You will never know how a member of the committee voted unless he tells you. There is no transparency, and no voter is required to truly defend their picks. Instead, they get the freedom of anonymity, which allows voters to pass over more deserving players because they don’t like a certain franchise, or never got an interview from player X.
Steps can be taken to improve the process. For starters, it is time to move toward what Major League Baseball does. Voters can no longer hide their votes, and fans will have the ability to question their decisions. It seems unbelievable that Babe Ruth wasn’t a unanimous decision to get into the hall. That will change in baseball because of the new voting rules. The NFL should do the same.
Imagine voters being forced by fans to explain why Curtis Martin or Jerome Bettis is a Hall of Famer, but Terrell Davis isn’t. Or what if you could question the votes of a member of the committee, forcing him to explain why Steve Atwater, two time Super Bowl Champion, 8 time Pro Bowler, 2 time first team All-Pro, and member of the 1990’s All-Decade team is unworthy of the Hall of Fame.

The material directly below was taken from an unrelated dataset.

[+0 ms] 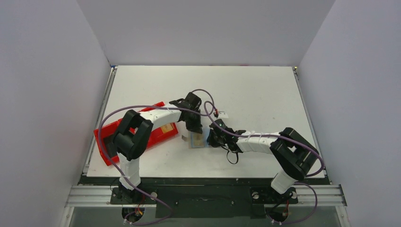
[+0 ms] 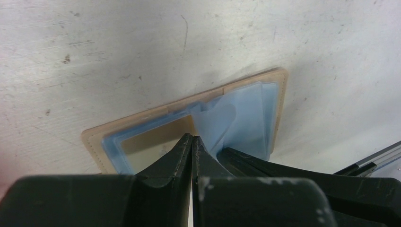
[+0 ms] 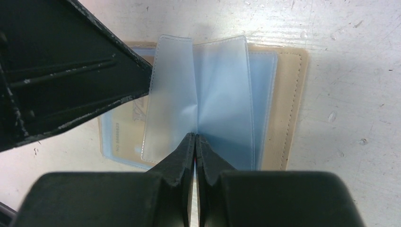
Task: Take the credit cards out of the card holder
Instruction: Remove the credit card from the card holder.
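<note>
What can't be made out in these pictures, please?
- Top view: the card holder mostly hidden under the left claw and right claw.
- Left wrist: the left claw cuts off its near edge.
- Right wrist: print on the card is unreadably blurred, partly under the left claw.

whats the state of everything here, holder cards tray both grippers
card holder: open flat, clear blue sleeves fanned up
credit card: tan one inside a sleeve, not yet out
left gripper: jaws shut, tips over the holder
right gripper: jaws shut at the sleeves' fold
red tray: lying flat, left of the holder
</note>
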Action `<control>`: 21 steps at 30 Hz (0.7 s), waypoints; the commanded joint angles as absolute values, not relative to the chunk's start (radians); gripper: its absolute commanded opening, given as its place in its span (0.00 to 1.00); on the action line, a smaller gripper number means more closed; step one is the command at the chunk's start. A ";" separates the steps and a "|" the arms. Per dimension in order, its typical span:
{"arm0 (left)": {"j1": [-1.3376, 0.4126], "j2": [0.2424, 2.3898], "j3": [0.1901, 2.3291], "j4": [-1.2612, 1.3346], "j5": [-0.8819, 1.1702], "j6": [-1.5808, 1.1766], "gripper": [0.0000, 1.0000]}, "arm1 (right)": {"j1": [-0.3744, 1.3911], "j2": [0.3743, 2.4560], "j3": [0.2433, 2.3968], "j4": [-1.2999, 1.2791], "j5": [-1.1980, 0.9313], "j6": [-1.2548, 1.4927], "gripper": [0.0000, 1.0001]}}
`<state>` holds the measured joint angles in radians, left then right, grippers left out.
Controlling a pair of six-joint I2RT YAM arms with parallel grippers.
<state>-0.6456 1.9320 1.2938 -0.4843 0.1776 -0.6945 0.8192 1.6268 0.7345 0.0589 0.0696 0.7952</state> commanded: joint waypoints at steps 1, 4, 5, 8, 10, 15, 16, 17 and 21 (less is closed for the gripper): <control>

A voter who downgrades Lynch's candidacy as a player for taking a GM job is a voter who should have his/her vote revoked. https://t.co/E4yP1DPNyw— Andrew Mason (@MaseDenver) January 31, 2017
It might also be time to purge older voters, or expand the number. It is truly an honor to be a member of the committee, but with the expansion of the NFL, and the popularity of the game, more voters would be a good place to turn. That might also help with the bias that voters have for certain franchises.
Changes are need. Not just because it would lead to more Broncos in the Hall of Fame, but that doesn’t hurt.